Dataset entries
#####
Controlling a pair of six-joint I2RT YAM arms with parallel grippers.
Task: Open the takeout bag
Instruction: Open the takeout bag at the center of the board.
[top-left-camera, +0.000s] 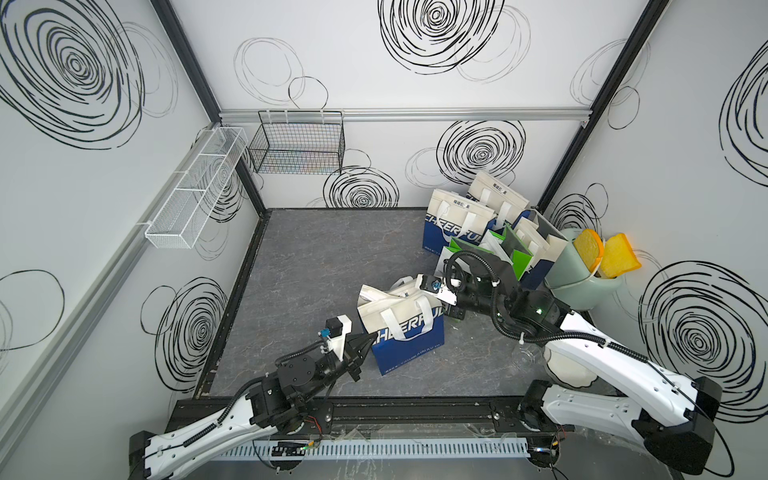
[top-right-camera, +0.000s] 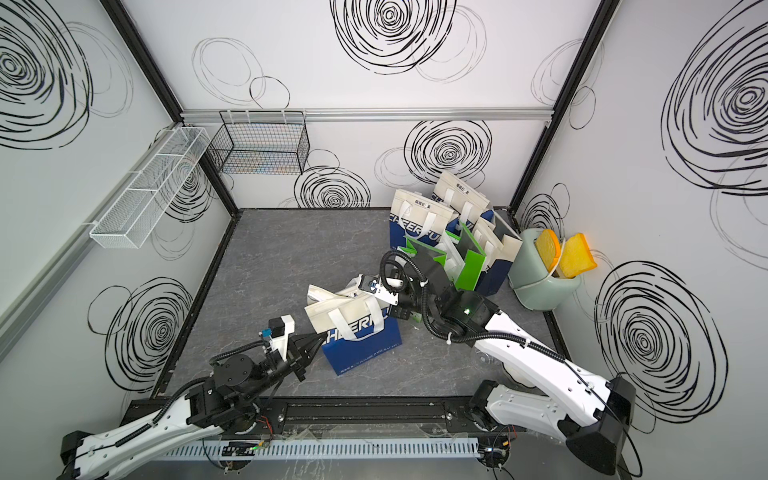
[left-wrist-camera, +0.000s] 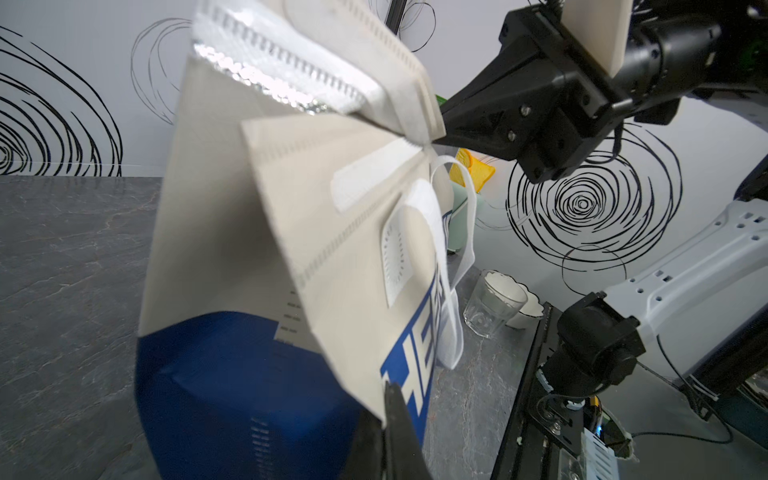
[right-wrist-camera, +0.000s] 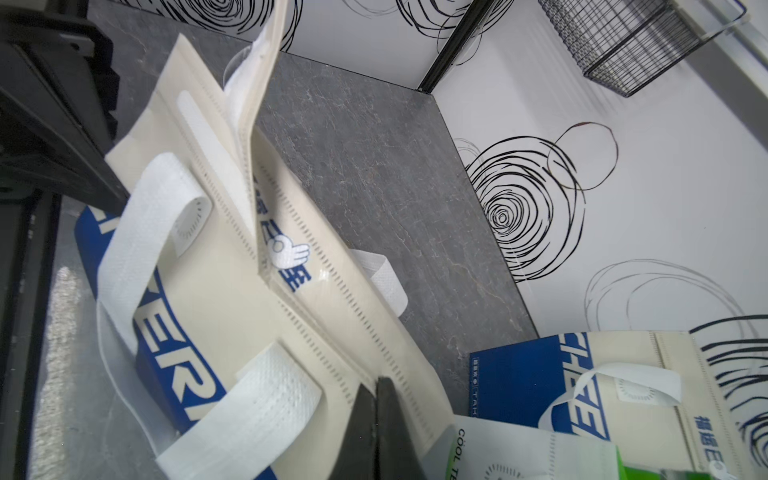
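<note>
Takeout bag (top-left-camera: 405, 338) upright mid-bench (top-left-camera: 307, 266), blue base, cream top. Top flaps parted, silver lining showing in left wrist view. Left gripper (left-wrist-camera: 392, 411) clenched on near cream flap corner. Right gripper (right-wrist-camera: 376, 409) clenched on opposite top flap. White handles loose. Other bags (top-left-camera: 457, 220) clustered in far right corner beside green toaster (top-left-camera: 582, 274)

On grey marbled tabletop (top-left-camera: 307, 257): blue-and-cream fabric takeout bag (top-left-camera: 405, 336) central; fabric bag cluster (top-left-camera: 453, 220) behind-right of it, pale-green plastic toaster (top-left-camera: 582, 291) to its right.
</note>
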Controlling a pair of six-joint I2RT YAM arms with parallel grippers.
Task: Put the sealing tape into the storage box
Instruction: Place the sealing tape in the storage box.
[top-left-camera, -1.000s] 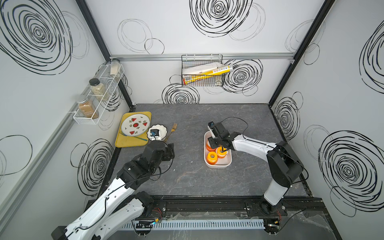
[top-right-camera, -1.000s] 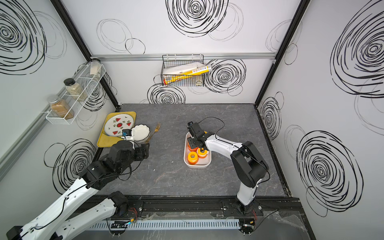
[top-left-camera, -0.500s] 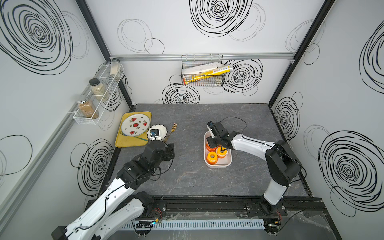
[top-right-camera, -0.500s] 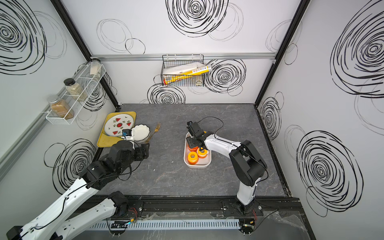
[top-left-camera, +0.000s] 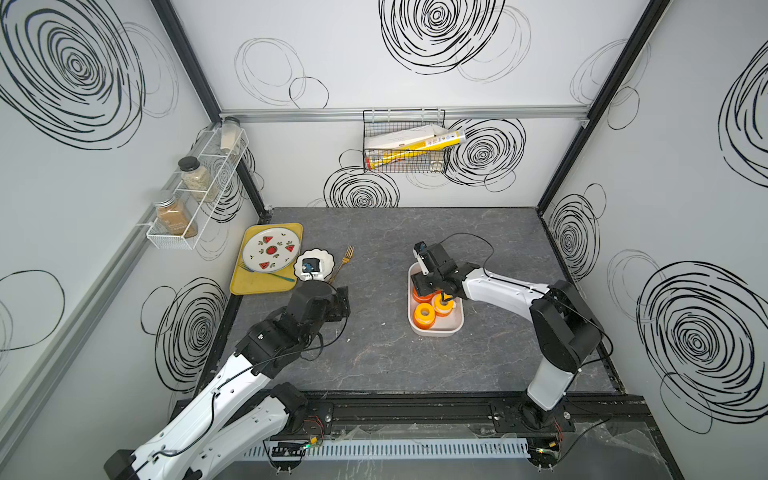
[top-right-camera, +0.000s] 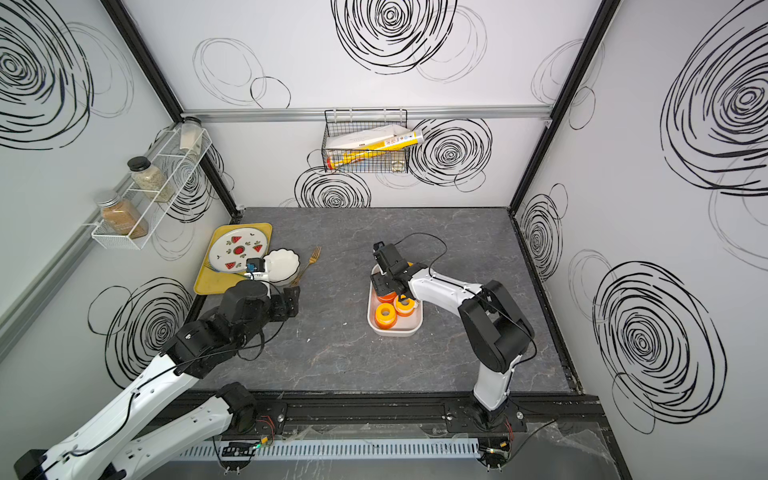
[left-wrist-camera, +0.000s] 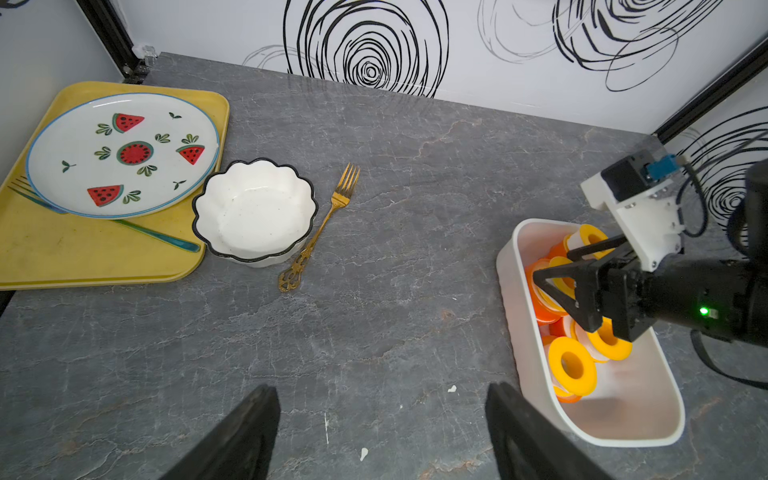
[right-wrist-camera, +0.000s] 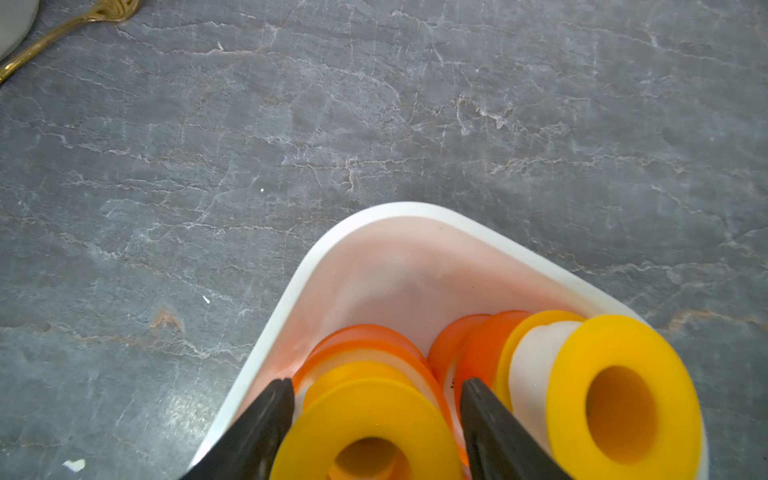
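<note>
The storage box (top-left-camera: 436, 332) (top-right-camera: 395, 332), a white tub, sits right of the table's centre. Several spools of sealing tape (top-left-camera: 424, 314) (top-right-camera: 385, 315) (left-wrist-camera: 572, 365) with orange or yellow flanges lie inside it. My right gripper (top-left-camera: 444, 297) (top-right-camera: 401, 298) (left-wrist-camera: 557, 299) (right-wrist-camera: 374, 386) reaches down into the box. Its jaws stand open on either side of a yellow spool (right-wrist-camera: 374, 419), with a gap on one side. My left gripper (top-left-camera: 343, 301) (top-right-camera: 293, 301) (left-wrist-camera: 380, 388) hangs wide open over bare table, left of the box, holding nothing.
At the left stand a yellow tray (left-wrist-camera: 83, 257) with a watermelon plate (left-wrist-camera: 124, 153), a white scalloped bowl (left-wrist-camera: 253, 212) and a gold fork (left-wrist-camera: 328, 220). A wire basket (top-left-camera: 405, 145) hangs on the back wall and a spice rack (top-left-camera: 195, 187) on the left wall.
My right gripper's jaws have spread a little around the yellow spool in the box. The left arm has not moved.
</note>
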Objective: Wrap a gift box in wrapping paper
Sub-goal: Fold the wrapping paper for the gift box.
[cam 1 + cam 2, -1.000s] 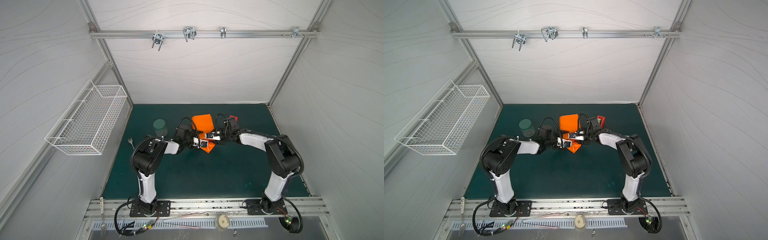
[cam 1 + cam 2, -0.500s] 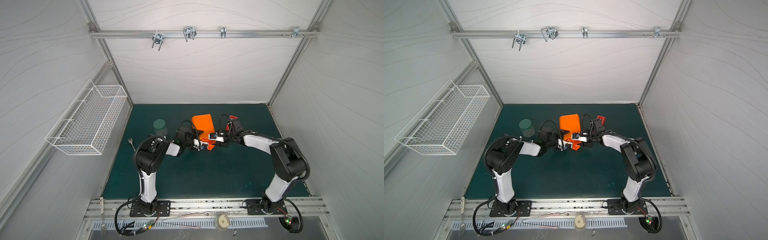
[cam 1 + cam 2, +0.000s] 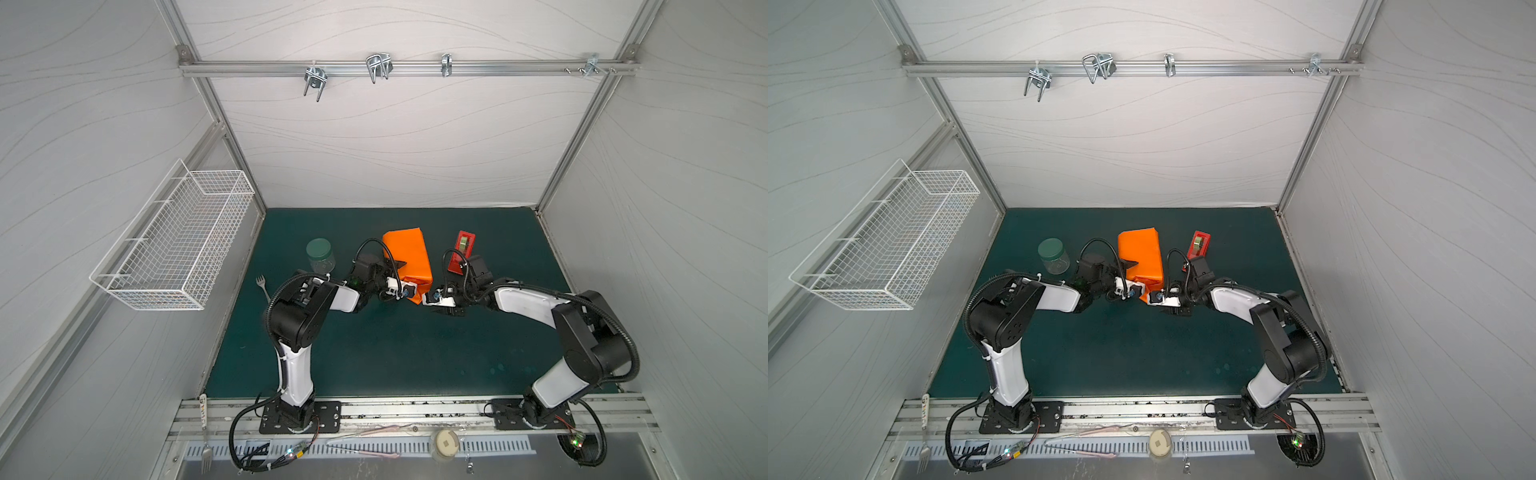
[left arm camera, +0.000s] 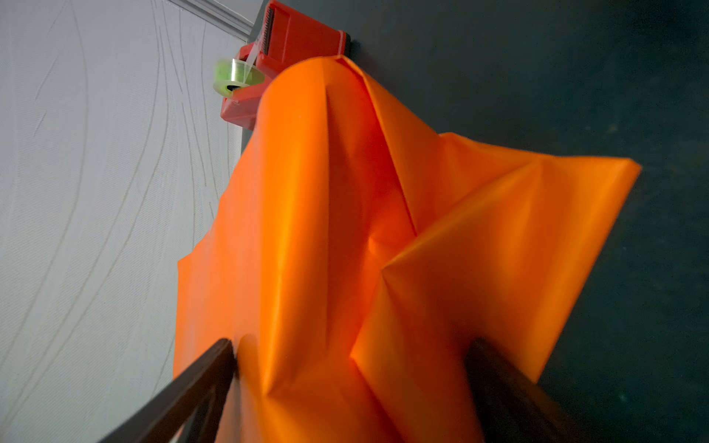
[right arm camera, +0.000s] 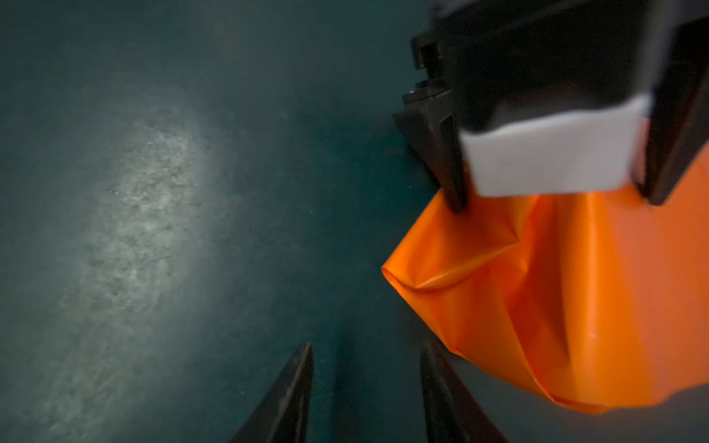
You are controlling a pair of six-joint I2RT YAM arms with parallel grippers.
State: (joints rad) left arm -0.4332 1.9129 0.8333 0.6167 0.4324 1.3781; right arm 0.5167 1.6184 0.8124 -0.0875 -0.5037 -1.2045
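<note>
The orange wrapping paper (image 3: 406, 255) (image 3: 1139, 255) lies folded into a long package on the green mat; the gift box is hidden inside it. At the package's near end my left gripper (image 3: 405, 289) (image 4: 353, 356) is open wide, its jaws straddling the creased loose paper (image 4: 345, 230). One finger (image 4: 218, 364) sits at the paper's edge. My right gripper (image 3: 428, 298) (image 5: 366, 356) is open beside the same end, with only mat between its fingers. The paper's corner (image 5: 479, 287) lies next to one fingertip (image 5: 431, 364).
A red tape dispenser (image 3: 463, 249) (image 4: 295, 42) stands just right of the package, behind my right wrist. A green-lidded jar (image 3: 320, 253) and a fork (image 3: 262, 284) lie left of my left arm. A wire basket (image 3: 178, 245) hangs on the left wall.
My right gripper has pulled back off the paper toward the near side and narrowed a little. My left gripper has opened wider around the paper's end.
</note>
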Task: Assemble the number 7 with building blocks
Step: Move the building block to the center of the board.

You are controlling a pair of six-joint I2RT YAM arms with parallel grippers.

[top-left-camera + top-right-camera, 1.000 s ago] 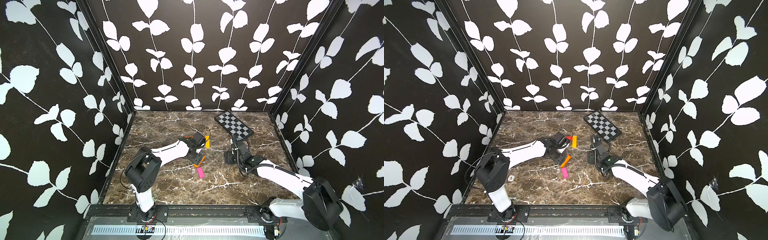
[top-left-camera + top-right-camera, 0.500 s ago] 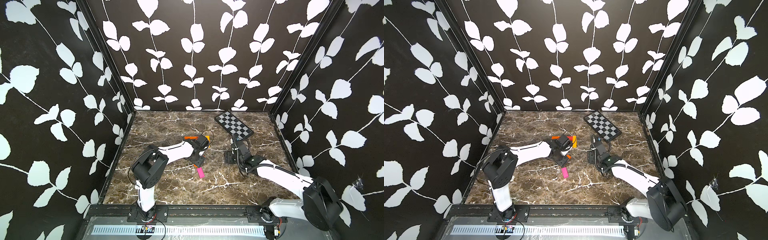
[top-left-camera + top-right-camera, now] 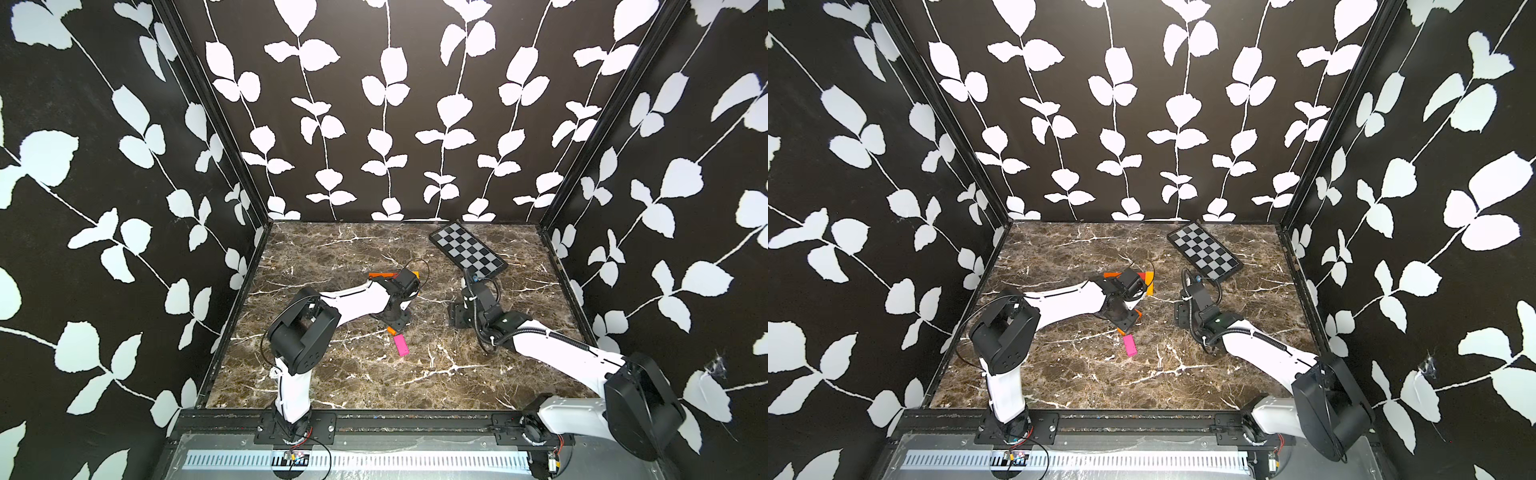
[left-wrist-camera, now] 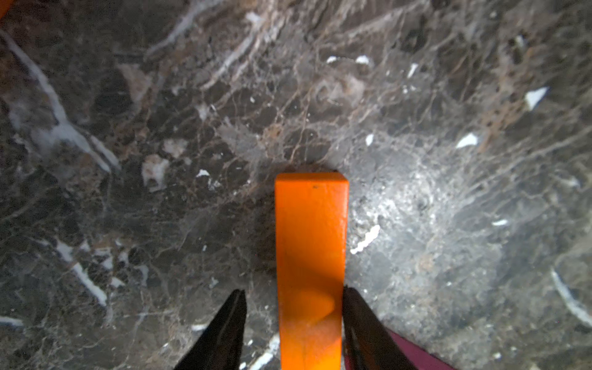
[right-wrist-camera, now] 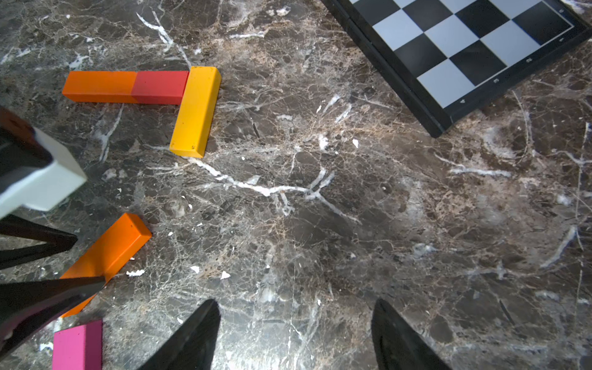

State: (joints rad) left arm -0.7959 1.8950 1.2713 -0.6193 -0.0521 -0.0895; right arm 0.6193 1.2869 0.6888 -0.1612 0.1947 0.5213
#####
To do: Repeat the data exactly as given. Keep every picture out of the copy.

Written answer:
Controlling a pair of six-joint I2RT YAM arms with parallel grippers.
Task: Open the takeout bag
Instruction: Open the takeout bag at the center of the board.
[top-left-camera, +0.000s] 
[top-right-camera, +0.000s] 
[left-wrist-camera, +0.000s] 
[right-wrist-camera, +0.000s] 
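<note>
Takeout bag (top-left-camera: 405, 338) upright mid-bench (top-left-camera: 307, 266), blue base, cream top. Top flaps parted, silver lining showing in left wrist view. Left gripper (left-wrist-camera: 392, 411) clenched on near cream flap corner. Right gripper (right-wrist-camera: 376, 409) clenched on opposite top flap. White handles loose. Other bags (top-left-camera: 457, 220) clustered in far right corner beside green toaster (top-left-camera: 582, 274)

On grey marbled tabletop (top-left-camera: 307, 257): blue-and-cream fabric takeout bag (top-left-camera: 405, 336) central; fabric bag cluster (top-left-camera: 453, 220) behind-right of it, pale-green plastic toaster (top-left-camera: 582, 291) to its right.
</note>
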Controlling a pair of six-joint I2RT YAM arms with parallel grippers.
Task: Put the sealing tape into the storage box
Instruction: Place the sealing tape in the storage box.
[top-left-camera, -1.000s] 
[top-right-camera, -1.000s] 
[top-left-camera, -0.500s] 
[top-right-camera, -0.500s] 
[top-left-camera, +0.000s] 
[top-right-camera, +0.000s] 
[left-wrist-camera, +0.000s] 
[right-wrist-camera, +0.000s] 
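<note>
The storage box (top-left-camera: 436, 332) (top-right-camera: 395, 332), a white tub, sits right of the table's centre. Several spools of sealing tape (top-left-camera: 424, 314) (top-right-camera: 385, 315) (left-wrist-camera: 572, 365) with orange or yellow flanges lie inside it. My right gripper (top-left-camera: 444, 297) (top-right-camera: 401, 298) (left-wrist-camera: 557, 299) (right-wrist-camera: 374, 386) reaches down into the box. Its jaws stand open on either side of a yellow spool (right-wrist-camera: 374, 419), with a gap on one side. My left gripper (top-left-camera: 343, 301) (top-right-camera: 293, 301) (left-wrist-camera: 380, 388) hangs wide open over bare table, left of the box, holding nothing.
At the left stand a yellow tray (left-wrist-camera: 83, 257) with a watermelon plate (left-wrist-camera: 124, 153), a white scalloped bowl (left-wrist-camera: 253, 212) and a gold fork (left-wrist-camera: 328, 220). A wire basket (top-left-camera: 405, 145) hangs on the back wall and a spice rack (top-left-camera: 195, 187) on the left wall.
My right gripper's jaws have spread a little around the yellow spool in the box. The left arm has not moved.
</note>
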Objective: Wrap a gift box in wrapping paper
Sub-goal: Fold the wrapping paper for the gift box.
[cam 1 + cam 2, -1.000s] 
[cam 1 + cam 2, -0.500s] 
[cam 1 + cam 2, +0.000s] 
[left arm camera, +0.000s] 
[right arm camera, +0.000s] 
You are controlling a pair of six-joint I2RT YAM arms with parallel grippers.
State: (joints rad) left arm -0.4332 1.9129 0.8333 0.6167 0.4324 1.3781; right arm 0.5167 1.6184 0.8124 -0.0875 -0.5037 -1.2045
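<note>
The orange wrapping paper (image 3: 406, 255) (image 3: 1139, 255) lies folded into a long package on the green mat; the gift box is hidden inside it. At the package's near end my left gripper (image 3: 405, 289) (image 4: 353, 356) is open wide, its jaws straddling the creased loose paper (image 4: 345, 230). One finger (image 4: 218, 364) sits at the paper's edge. My right gripper (image 3: 428, 298) (image 5: 366, 356) is open beside the same end, with only mat between its fingers. The paper's corner (image 5: 479, 287) lies next to one fingertip (image 5: 431, 364).
A red tape dispenser (image 3: 463, 249) (image 4: 295, 42) stands just right of the package, behind my right wrist. A green-lidded jar (image 3: 320, 253) and a fork (image 3: 262, 284) lie left of my left arm. A wire basket (image 3: 178, 245) hangs on the left wall.
My right gripper has pulled back off the paper toward the near side and narrowed a little. My left gripper has opened wider around the paper's end.
</note>
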Task: Assemble the number 7 with building blocks
Step: Move the building block to the center of the board.

You are controlling a pair of six-joint I2RT YAM arms with parallel grippers.

[top-left-camera + top-right-camera, 1.000 s ago] 
[top-left-camera + top-right-camera, 0.500 s ago] 
[top-left-camera + top-right-camera, now] 
[left-wrist-camera, now] 
[right-wrist-camera, now] 

State: (joints rad) left arm -0.7959 1.8950 1.2713 -0.6193 -0.0521 -0.0895; right arm 0.6193 1.2869 0.6888 -0.1612 0.1947 0.5213

The given answer completes the exercise.